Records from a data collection
————————
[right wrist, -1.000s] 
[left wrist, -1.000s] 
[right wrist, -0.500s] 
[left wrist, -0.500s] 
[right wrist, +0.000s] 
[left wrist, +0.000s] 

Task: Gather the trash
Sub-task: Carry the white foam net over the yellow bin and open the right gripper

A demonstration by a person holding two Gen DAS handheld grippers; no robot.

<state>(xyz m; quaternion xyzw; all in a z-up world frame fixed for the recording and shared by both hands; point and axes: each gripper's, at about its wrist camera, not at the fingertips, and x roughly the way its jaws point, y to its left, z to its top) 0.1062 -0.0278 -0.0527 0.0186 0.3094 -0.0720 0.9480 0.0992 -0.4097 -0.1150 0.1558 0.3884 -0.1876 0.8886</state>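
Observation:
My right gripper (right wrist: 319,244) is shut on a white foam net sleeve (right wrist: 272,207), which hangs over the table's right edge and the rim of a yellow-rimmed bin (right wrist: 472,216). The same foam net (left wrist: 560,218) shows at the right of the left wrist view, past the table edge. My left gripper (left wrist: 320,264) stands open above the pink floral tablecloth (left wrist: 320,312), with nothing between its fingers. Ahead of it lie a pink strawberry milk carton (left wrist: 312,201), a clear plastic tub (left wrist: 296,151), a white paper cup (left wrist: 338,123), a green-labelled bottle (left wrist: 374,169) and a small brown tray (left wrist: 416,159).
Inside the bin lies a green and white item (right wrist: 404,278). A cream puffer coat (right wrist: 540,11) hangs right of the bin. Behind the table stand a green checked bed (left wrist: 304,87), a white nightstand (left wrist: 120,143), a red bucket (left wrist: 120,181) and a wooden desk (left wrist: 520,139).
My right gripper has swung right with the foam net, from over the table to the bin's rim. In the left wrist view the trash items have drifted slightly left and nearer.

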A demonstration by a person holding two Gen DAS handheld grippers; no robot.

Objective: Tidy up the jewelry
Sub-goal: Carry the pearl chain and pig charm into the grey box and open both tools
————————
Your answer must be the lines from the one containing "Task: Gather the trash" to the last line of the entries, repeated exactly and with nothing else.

TASK RESPONSE:
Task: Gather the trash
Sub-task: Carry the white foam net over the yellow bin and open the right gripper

A demonstration by a person holding two Gen DAS handheld grippers; no robot.

<state>(xyz m; quaternion xyzw; all in a z-up world frame fixed for the recording and shared by both hands; point and axes: each gripper's, at about its wrist camera, not at the fingertips, and x roughly the way its jaws point, y to its left, z to its top) 0.1062 -0.0278 -0.0527 0.0186 0.3094 -0.0720 0.9480 0.0992 -0.4097 -0.1150 0.1558 0.3884 -0.1876 0.8886</state>
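Observation:
My right gripper (right wrist: 319,244) is shut on a white foam net sleeve (right wrist: 272,207), which hangs over the table's right edge and the rim of a yellow-rimmed bin (right wrist: 472,216). The same foam net (left wrist: 560,218) shows at the right of the left wrist view, past the table edge. My left gripper (left wrist: 320,264) stands open above the pink floral tablecloth (left wrist: 320,312), with nothing between its fingers. Ahead of it lie a pink strawberry milk carton (left wrist: 312,201), a clear plastic tub (left wrist: 296,151), a white paper cup (left wrist: 338,123), a green-labelled bottle (left wrist: 374,169) and a small brown tray (left wrist: 416,159).
Inside the bin lies a green and white item (right wrist: 404,278). A cream puffer coat (right wrist: 540,11) hangs right of the bin. Behind the table stand a green checked bed (left wrist: 304,87), a white nightstand (left wrist: 120,143), a red bucket (left wrist: 120,181) and a wooden desk (left wrist: 520,139).
My right gripper has swung right with the foam net, from over the table to the bin's rim. In the left wrist view the trash items have drifted slightly left and nearer.
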
A demonstration by a person holding two Gen DAS handheld grippers; no robot.

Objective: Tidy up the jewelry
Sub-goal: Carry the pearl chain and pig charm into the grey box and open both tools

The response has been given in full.